Теплых вещей тоже очень не хватало, и когда в продаже стали появляться шерстяные кофты, они стали предметом всеобщего вожделения как женщин, так и девочек-подростков. Добыть их было трудно не только из-за нехватки денег. Как-то году в 48-м одна подружка подбила меня пойти в Мосторг (в отличие от Краснопресненского, Даниловского и других универмагов теперешний ЦУМ долго продолжал называться просто Мосторгом), где, как говорили, можно было выстоять кофты. Мы пришли в 5 утра (магазин открывался в семь) и встали в очередь, которая к этому времени уже плотным кольцом окружала магазин и прилегающий к нему сквер. Когда со звонком открылись. только с одной стороны, двери, очередь ринулась ко входу и дальше таким же аллюром по лестницам, насколько это позволяла давка, и все по большей части в отдел трикотажных вещей. Операция заняла у пас полдня, если не больше, но домой мы вернулись, прижимая к груди трофеи. В те же годы нередко мы с мамой сидели без копейки, так что не было даже на кино, хотя билет стоил рубль. А когда в 17 лет я захотела сшить юбку, мне пришлось продать коллекцию открыток, которую я долго и тщательно собирала, — метр хорошей шерстяной материи стоил триста рублей.
В 47-м отменили карточки и произвели денежную реформу. Слухи о ней распространились за несколько дней до того, как об этом было объявлено официально. Люди осаждали сберкассы, кто забирая, а кто, наоборот, мечтая положить на книжку имевшиеся деньги. Случалось, что сначала клали, а потом опять брали и наоборот. Магазины опустели, некоторые просто закрылись. Расхватали все, что только можно, вплоть до унитазов и зубоврачебных кресел; потом сами не знали, зачем купили, и что теперь со всем этим делать. Те, у кого деньги лежали в сберкассе, пострадали меньше, хотя и им была обменена не очень значительная сумма один к одному, а те, у кого деньги были дома, в кубышке, потеряли все. Нас с мамой, как и очень многих, это вообще не коснулось, сбережений ни на книжке, ни на руках не было.

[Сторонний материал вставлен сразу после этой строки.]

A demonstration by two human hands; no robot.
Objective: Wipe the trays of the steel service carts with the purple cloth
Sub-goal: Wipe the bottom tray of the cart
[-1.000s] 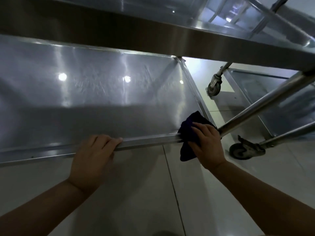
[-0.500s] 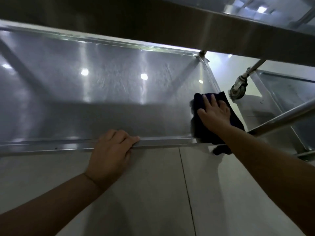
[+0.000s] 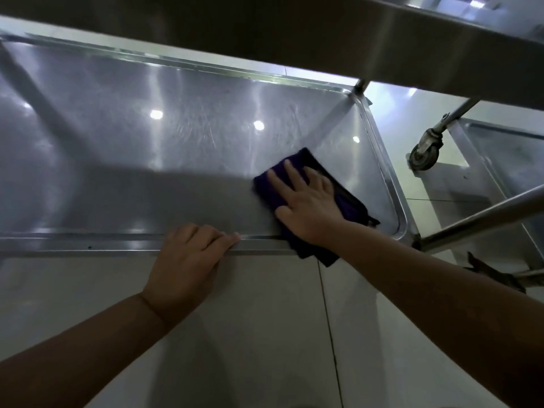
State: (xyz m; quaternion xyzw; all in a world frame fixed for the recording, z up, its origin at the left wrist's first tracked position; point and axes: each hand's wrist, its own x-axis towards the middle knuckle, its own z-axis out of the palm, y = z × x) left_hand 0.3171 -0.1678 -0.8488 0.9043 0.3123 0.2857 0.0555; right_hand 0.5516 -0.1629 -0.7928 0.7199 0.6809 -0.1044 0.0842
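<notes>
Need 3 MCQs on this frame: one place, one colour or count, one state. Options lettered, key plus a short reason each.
1. Where on the lower tray does the cloth lie?
A. far left corner
B. near right part, a flap hanging over the front rim
C. on the floor

2. What colour is the cloth?
A. white
B. yellow
C. dark purple

3. What is the left hand doing?
A. gripping the tray's front rim
B. holding the cloth
C. hanging free

Key:
1 B, the cloth sits close to the tray's right corner and drapes past the near edge.
2 C, the fabric reads dark purple against the grey steel.
3 A, its fingers curl over the rim, while the right hand presses flat on the cloth.
</notes>
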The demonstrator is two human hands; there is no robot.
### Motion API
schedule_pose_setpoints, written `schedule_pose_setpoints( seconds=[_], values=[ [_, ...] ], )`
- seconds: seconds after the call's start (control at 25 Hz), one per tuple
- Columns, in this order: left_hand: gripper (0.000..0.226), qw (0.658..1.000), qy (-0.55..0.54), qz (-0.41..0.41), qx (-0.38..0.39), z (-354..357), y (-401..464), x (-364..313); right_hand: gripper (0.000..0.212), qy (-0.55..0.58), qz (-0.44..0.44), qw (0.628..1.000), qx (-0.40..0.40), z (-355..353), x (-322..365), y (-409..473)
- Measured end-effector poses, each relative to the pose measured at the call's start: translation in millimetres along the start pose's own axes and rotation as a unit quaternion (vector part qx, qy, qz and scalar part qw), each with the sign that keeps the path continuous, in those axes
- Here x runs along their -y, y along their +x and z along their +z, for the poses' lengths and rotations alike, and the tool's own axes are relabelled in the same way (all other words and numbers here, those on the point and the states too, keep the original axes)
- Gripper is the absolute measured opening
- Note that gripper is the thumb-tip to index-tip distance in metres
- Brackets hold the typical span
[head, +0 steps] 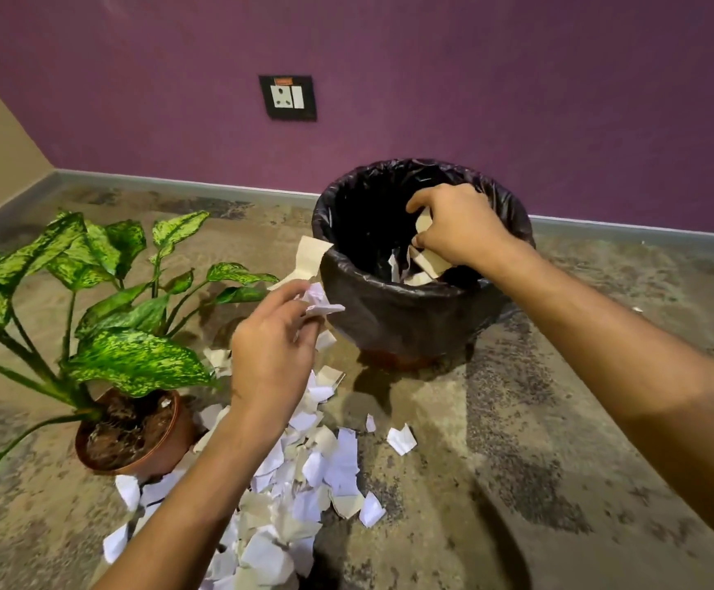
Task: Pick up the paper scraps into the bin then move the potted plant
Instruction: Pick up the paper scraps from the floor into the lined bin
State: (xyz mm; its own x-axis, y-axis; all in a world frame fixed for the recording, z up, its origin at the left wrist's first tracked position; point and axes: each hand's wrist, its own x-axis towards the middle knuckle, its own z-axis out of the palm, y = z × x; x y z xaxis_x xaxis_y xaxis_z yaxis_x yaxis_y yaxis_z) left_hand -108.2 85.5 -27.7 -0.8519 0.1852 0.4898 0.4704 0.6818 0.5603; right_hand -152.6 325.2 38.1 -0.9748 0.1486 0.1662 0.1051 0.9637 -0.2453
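Reaching over the bin point(393, 308) rim, the right hand point(461, 227) pinches scraps point(425, 259); the left hand point(272, 351) pinches paper point(319, 302) beside it. More litter point(304, 483) covers the floor near the plant point(134, 432).

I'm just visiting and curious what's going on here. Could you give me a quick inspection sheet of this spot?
Surface: mottled stone floor, stained dark in patches.
Job's things: bin lined with a black bag, some scraps inside; pile of paper scraps on the floor; potted plant beside the pile.
Clutter: one stray scrap apart from the pile.
Hands: left hand holds scraps near the bin; right hand holds scraps over the bin's mouth, fingers curled.
Cables: nothing seen.
Surroundings: purple wall with a socket plate.
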Motion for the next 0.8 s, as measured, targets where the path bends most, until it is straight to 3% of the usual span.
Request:
schedule_pose_setpoints(
  seconds=[0.28, 0.44, 0.68, 0.8],
  values=[
    [0.015, 0.998, -0.044, 0.038, 0.003, 2.9, 49.0, -60.1, 0.053, 0.061, -0.024, 0.998, -0.024, 3.2, -15.6, 3.0],
    [0.014, 0.998, -0.033, 0.026, 0.036, 24.1, 91.8, -76.3, 0.038, 0.118, 0.003, 0.985, -0.129, -5.1, -19.3, 2.7],
    [0.062, 0.99, -0.041, 0.03, 0.134, 45.8, 110.5, -75.9, 0.034, 0.17, -0.008, 0.97, -0.174, -16.5, -11.7, -3.7],
    [0.055, 0.989, -0.046, 0.07, 0.118, 38.2, 91.1, -66.5, 0.033, 0.161, -0.031, 0.971, -0.176, -9.0, -7.8, -8.7]
  ],
)
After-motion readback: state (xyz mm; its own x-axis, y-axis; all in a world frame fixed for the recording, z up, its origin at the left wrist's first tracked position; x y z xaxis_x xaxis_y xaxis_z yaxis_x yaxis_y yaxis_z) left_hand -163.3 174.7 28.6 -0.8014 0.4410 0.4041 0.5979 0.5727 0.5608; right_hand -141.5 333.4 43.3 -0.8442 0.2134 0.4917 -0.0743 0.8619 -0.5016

Когда, уже в начале пятидесятых годов, я просила у мамы денег на капроновые чулки, две ее приятельницы в таких случаях любили повторять: «Мы в твои годы, во времена военного коммунизма, ходили в валенках». И сейчас, глядя на своих многочисленных внуков, которые в свои десять или восемь лет успевают сменить не одну пару часов, хотя их родители крутятся как белки в колесе, да просто на износ, чтобы заработать на жизнь, мне хочется им сказать: у меня первые часы появились в 20 лет, но, вовремя вспомнив про военный коммунизм, молчу и не говорю.

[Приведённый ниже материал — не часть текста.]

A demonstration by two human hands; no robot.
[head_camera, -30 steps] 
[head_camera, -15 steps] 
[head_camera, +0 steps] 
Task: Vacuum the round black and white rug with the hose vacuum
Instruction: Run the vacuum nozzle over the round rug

Всю войну и после войны у нас, да и не только у нас, — это было всеобщим бедствием обитателей верхних этажей, — протекала крыша. Весной с таяньем снега лило так, что половину комнаты мы заставляли тазами, тазиками, корытами и просто кастрюлями, а кровати и другие необходимые вещи отодвигали в дальний от окна конец комнаты. Потолок в конце концов не выдержал ежегодных наводнений и рухнул, как раз над маминым рабочим столом. Мама, по счастью, в этот момент разговаривала по телефону, иначе неизвестно, чем бы все кончилось, — слой штукатурки был толстенный, — ведь дом старый, да и обвалился кусок чуть не с четверть потолка. Мама и до этого, а теперь с удесятеренной энергией, обзванивала бесконечные рай- и мосжилотделы, обращалась к каким-то депутатам, но все безрезультатно. Наконец, отчаявшись чего-нибудь добиться, она написала, уж не знаю по чьему совету, тогда считали, что иногда это срабатывает, Сталину. Через неделю, если не раньше, крышу починили, но аккуратно только над нашей комнатой, а еще через несколько дней откуда-то позвонили и, не назвавшись, поинтересовались, починена ли крыша.